- [Required work]: Find every line in the records below that holds the word "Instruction", and copy each one.

─── Material for this exercise ───

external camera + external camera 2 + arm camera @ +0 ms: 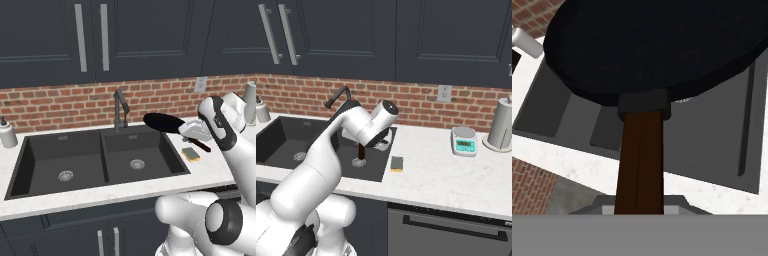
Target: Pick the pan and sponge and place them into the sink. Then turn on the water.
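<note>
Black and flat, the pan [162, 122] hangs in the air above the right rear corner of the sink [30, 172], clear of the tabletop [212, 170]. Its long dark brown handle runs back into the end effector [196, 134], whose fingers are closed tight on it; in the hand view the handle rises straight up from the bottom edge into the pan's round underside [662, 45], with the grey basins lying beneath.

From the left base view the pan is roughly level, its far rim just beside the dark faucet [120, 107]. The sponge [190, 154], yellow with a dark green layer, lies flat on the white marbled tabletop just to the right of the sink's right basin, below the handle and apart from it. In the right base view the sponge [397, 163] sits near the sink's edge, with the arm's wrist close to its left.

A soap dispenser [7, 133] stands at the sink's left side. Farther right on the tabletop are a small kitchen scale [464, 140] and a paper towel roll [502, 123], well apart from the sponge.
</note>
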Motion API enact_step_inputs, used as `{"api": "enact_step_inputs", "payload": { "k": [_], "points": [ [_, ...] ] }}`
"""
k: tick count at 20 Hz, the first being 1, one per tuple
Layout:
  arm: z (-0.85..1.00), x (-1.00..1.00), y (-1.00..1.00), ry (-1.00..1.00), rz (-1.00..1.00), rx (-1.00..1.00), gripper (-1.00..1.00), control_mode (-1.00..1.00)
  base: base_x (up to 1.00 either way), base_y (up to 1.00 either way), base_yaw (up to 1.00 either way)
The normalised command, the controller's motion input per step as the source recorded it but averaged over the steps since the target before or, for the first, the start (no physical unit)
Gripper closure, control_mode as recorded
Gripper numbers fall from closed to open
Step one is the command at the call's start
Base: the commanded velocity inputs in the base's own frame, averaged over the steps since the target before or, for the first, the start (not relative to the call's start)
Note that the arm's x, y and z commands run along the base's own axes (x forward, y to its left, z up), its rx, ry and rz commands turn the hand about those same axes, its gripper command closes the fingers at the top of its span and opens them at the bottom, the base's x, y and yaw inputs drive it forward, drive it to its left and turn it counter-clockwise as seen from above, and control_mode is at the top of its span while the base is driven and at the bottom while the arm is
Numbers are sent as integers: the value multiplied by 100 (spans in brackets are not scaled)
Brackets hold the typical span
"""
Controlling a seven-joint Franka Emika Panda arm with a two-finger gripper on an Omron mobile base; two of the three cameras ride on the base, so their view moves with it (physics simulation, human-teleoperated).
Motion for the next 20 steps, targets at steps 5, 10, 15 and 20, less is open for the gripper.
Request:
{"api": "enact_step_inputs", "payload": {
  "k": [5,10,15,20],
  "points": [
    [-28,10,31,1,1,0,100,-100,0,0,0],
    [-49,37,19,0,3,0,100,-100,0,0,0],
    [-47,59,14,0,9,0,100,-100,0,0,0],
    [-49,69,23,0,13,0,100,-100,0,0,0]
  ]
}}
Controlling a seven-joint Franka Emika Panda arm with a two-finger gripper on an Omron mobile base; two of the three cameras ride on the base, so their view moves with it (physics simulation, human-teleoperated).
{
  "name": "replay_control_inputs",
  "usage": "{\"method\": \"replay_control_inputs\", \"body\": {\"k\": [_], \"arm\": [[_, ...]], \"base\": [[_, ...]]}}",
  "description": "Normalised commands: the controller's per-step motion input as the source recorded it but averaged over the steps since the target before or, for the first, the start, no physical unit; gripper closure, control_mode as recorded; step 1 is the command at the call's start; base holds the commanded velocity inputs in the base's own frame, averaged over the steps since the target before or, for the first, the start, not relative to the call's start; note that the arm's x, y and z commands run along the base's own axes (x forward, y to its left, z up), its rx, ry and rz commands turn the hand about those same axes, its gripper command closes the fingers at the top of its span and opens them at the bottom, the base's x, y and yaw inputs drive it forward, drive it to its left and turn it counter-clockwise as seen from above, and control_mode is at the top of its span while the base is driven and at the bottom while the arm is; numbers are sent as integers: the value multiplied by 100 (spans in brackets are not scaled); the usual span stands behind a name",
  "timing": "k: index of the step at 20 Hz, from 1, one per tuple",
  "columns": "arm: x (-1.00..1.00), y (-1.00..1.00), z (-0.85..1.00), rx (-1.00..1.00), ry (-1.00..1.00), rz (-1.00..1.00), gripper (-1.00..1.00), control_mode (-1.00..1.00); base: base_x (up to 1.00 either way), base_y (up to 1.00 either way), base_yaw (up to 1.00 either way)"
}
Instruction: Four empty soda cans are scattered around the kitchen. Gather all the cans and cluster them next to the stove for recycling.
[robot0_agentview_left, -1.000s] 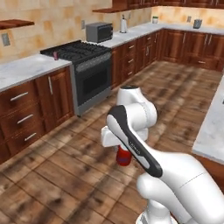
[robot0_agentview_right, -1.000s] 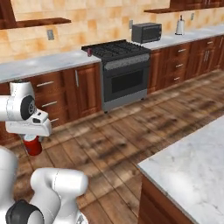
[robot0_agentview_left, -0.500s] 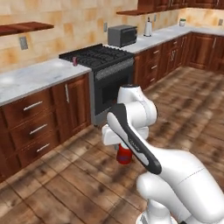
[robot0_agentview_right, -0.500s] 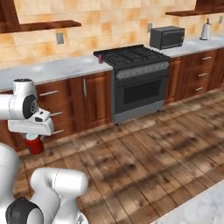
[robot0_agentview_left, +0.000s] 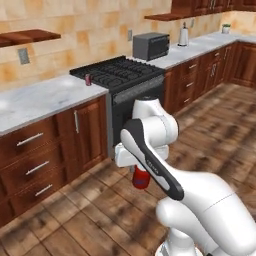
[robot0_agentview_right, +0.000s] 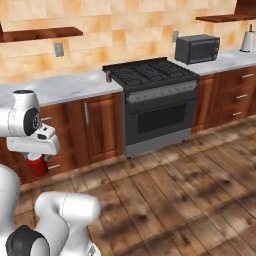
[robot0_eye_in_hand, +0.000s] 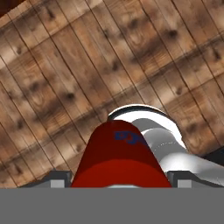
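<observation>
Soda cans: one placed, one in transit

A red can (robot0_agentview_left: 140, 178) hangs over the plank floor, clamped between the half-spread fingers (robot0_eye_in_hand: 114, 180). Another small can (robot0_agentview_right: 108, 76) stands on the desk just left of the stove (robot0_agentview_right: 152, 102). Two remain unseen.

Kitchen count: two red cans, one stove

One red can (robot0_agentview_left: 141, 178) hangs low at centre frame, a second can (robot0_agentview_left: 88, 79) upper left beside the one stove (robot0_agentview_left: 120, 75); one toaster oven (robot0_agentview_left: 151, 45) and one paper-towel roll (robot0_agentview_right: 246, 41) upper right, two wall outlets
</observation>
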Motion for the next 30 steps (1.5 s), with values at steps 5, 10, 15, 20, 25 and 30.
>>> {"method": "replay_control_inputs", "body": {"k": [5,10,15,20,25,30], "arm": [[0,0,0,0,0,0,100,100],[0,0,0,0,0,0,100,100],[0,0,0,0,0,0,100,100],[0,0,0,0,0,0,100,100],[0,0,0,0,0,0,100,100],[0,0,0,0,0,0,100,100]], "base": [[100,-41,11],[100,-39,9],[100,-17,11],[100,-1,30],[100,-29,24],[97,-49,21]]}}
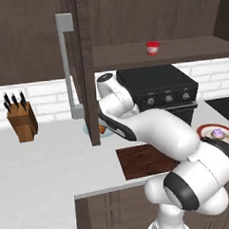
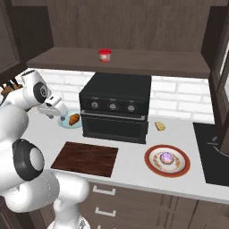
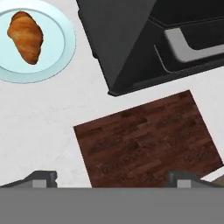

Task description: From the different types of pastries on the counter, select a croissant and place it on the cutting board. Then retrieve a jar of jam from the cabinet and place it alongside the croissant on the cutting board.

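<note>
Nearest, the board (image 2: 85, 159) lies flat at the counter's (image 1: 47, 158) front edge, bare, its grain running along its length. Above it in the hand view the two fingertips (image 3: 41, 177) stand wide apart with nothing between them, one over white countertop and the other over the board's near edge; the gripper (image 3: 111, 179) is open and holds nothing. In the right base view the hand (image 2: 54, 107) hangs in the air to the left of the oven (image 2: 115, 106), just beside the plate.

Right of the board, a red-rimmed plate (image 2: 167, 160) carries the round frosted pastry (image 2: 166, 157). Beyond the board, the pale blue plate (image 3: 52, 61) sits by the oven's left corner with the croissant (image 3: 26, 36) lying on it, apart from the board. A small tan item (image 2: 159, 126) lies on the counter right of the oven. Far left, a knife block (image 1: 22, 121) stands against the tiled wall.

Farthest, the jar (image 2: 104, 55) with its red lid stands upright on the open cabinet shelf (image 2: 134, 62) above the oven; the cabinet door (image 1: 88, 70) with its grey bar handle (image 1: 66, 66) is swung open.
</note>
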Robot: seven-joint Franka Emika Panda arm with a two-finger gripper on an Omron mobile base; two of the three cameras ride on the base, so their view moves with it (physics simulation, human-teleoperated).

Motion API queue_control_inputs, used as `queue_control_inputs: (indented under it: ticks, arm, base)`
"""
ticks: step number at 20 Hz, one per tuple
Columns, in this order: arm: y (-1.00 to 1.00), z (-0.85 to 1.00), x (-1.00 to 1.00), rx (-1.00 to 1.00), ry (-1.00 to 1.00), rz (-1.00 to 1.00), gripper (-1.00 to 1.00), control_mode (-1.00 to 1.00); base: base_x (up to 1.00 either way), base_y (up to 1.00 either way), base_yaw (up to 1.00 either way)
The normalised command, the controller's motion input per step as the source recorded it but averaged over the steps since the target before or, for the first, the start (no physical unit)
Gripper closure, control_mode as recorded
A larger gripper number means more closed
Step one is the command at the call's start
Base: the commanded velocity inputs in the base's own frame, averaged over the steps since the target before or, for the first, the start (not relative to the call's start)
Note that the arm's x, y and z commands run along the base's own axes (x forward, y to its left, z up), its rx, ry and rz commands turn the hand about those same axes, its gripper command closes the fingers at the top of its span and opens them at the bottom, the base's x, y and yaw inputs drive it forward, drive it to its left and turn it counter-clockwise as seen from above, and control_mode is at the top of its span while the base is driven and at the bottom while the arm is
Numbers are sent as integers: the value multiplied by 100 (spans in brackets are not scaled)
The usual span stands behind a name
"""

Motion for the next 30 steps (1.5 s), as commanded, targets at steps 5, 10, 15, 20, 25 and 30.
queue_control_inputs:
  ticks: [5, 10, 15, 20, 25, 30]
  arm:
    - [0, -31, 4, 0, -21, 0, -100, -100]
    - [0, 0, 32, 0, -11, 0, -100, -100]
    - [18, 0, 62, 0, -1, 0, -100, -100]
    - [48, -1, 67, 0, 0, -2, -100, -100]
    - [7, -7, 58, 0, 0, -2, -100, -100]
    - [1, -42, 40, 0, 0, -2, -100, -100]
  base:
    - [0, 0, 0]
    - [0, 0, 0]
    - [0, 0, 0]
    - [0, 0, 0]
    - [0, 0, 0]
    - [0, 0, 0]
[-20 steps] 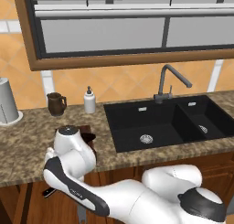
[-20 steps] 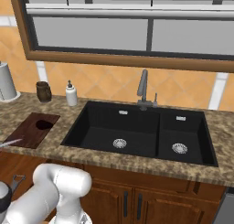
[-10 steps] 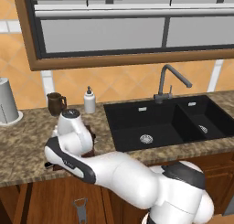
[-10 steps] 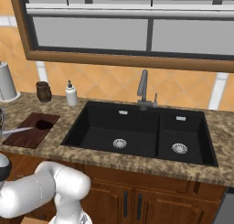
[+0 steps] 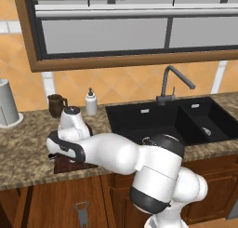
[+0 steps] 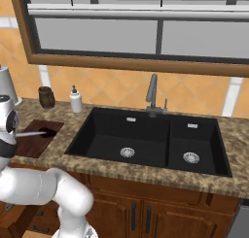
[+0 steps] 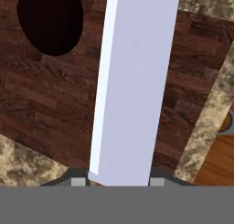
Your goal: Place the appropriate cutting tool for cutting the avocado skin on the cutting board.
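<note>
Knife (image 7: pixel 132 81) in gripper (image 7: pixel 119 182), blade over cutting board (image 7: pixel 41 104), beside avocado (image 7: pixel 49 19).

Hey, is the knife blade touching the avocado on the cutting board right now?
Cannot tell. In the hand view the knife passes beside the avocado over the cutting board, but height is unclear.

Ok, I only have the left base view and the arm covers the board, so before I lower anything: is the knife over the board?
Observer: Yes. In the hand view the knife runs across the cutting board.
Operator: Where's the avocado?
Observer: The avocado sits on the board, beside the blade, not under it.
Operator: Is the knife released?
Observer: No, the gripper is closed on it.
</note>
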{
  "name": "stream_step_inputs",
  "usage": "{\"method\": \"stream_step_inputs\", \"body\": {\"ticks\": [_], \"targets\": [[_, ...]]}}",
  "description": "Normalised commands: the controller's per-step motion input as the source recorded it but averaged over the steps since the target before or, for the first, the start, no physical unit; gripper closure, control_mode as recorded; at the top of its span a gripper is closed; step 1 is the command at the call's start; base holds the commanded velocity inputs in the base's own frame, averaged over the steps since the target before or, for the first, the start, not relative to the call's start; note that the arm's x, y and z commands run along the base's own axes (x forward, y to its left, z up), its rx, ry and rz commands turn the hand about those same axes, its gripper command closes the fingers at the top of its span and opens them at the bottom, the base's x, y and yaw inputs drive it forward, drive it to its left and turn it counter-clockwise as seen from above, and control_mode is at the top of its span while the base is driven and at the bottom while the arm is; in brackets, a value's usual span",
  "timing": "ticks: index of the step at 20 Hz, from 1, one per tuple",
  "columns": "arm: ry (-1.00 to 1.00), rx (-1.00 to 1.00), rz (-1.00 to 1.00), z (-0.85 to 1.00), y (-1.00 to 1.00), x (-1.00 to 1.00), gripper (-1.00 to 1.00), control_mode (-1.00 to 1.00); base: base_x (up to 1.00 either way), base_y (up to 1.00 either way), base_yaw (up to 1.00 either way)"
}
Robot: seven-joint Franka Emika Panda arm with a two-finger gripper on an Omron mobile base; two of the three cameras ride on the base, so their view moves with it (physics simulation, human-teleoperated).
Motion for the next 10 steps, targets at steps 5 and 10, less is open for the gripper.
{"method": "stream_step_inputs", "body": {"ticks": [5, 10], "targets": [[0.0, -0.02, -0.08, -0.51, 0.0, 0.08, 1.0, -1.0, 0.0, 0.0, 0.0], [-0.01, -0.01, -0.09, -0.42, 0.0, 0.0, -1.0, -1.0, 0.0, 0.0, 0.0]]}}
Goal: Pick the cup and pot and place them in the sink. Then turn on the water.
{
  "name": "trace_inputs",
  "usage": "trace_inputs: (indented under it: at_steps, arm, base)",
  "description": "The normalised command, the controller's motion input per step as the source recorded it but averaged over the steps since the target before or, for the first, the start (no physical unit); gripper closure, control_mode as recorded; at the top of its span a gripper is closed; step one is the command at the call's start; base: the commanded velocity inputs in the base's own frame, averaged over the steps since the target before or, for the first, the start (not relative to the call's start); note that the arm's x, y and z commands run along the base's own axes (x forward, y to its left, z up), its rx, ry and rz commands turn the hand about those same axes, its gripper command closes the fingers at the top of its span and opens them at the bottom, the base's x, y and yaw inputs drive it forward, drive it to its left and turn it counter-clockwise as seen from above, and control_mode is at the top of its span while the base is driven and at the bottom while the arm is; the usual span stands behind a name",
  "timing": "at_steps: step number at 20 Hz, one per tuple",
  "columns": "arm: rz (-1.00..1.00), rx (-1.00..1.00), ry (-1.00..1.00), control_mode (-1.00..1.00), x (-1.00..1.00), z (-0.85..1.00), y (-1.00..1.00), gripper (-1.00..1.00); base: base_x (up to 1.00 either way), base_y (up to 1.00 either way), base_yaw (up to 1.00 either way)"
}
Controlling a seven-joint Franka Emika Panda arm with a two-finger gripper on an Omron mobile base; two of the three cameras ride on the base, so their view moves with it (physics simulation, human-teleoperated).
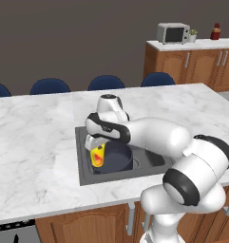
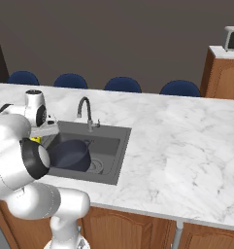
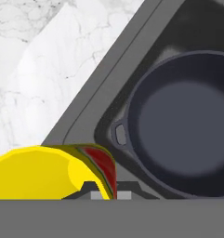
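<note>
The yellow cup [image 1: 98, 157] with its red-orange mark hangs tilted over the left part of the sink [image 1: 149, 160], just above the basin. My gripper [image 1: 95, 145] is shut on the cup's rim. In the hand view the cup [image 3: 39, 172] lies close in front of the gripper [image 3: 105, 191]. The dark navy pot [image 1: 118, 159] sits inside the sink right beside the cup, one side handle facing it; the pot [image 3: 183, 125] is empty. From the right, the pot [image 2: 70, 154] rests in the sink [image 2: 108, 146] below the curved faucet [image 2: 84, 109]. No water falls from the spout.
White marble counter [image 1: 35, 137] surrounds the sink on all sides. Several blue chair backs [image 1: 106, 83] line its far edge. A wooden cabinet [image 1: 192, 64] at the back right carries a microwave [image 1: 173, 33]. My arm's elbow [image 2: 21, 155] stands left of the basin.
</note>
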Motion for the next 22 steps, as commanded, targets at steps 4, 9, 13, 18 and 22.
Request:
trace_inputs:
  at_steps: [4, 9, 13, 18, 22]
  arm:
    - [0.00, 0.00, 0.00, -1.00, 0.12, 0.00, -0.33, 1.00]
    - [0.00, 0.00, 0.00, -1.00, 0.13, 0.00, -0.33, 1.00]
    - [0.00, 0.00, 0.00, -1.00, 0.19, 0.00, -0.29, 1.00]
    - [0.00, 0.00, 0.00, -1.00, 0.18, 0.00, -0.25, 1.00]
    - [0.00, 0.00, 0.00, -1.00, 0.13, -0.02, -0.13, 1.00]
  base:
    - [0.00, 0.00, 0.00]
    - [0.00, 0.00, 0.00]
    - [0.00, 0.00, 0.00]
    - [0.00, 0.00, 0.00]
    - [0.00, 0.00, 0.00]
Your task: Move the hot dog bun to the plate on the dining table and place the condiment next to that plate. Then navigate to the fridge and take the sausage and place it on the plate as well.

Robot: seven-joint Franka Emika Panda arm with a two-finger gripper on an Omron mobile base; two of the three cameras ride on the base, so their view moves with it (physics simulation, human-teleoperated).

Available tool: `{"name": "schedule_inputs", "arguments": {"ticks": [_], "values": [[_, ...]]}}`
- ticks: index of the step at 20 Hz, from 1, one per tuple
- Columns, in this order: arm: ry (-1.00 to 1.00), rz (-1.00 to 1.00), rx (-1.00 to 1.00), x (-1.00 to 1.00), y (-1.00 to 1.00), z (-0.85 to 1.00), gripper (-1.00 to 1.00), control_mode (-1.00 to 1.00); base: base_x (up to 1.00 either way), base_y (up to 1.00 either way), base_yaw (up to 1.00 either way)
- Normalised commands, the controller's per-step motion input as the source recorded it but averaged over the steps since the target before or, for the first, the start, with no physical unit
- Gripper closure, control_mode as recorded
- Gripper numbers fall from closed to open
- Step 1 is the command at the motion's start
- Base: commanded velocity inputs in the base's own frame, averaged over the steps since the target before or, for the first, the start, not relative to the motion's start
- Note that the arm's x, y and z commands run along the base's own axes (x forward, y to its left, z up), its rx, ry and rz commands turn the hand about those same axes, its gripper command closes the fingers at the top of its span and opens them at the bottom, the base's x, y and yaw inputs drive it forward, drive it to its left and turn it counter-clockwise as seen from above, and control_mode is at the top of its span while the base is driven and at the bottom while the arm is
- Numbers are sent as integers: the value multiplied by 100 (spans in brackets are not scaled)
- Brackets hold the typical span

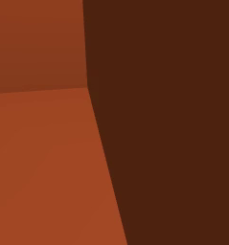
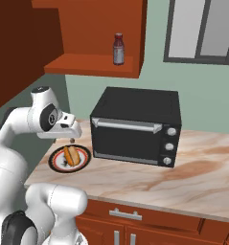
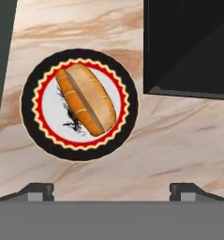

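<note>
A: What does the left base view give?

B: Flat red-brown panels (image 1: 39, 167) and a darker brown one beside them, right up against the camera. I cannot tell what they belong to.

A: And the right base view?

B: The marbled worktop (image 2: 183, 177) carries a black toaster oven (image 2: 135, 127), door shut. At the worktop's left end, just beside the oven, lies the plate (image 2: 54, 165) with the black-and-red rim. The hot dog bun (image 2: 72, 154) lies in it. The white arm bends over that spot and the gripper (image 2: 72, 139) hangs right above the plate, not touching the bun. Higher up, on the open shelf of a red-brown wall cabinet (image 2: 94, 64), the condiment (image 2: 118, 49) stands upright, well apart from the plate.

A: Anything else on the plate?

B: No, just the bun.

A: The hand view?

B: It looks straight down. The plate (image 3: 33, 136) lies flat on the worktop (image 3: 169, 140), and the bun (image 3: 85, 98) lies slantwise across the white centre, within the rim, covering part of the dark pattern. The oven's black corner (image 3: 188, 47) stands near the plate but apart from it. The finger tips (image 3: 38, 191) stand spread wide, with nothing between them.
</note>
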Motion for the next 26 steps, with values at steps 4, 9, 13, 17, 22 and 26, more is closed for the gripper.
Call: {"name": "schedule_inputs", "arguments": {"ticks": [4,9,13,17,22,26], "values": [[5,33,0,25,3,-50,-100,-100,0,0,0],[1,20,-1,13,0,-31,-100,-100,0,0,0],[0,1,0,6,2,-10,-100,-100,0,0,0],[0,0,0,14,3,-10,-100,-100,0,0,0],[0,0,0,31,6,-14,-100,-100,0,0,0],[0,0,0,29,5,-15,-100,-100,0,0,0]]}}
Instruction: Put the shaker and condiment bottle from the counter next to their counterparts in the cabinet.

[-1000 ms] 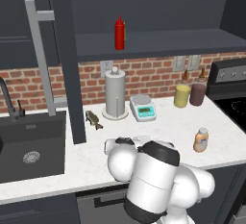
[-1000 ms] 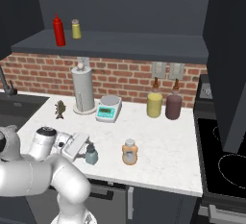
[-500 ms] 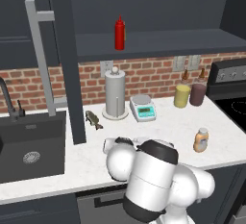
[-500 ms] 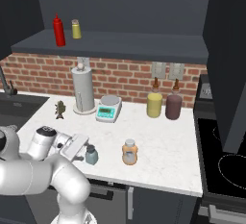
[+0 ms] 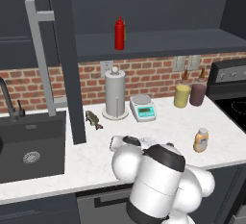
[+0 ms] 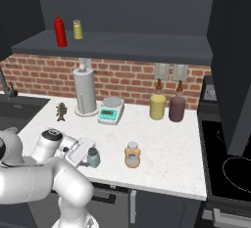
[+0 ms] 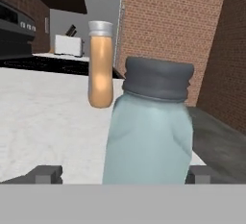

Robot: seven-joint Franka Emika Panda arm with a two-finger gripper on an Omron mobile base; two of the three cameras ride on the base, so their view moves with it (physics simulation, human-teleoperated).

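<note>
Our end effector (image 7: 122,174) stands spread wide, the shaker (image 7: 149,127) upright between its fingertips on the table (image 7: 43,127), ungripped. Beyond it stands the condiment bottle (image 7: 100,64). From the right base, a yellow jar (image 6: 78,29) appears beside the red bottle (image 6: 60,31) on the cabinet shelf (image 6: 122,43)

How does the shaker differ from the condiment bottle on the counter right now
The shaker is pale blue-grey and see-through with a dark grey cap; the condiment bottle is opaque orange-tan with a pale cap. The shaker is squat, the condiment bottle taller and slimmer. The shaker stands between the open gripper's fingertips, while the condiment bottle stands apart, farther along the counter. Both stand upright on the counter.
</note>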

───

- [Your solution]:
Instruction: Four empty soda cans are scattered around the kitchen. Gather all the cans and cluster them next to the stove for recycling.
Instruction: Put the shaker and condiment bottle from the counter next to their counterparts in the cabinet.

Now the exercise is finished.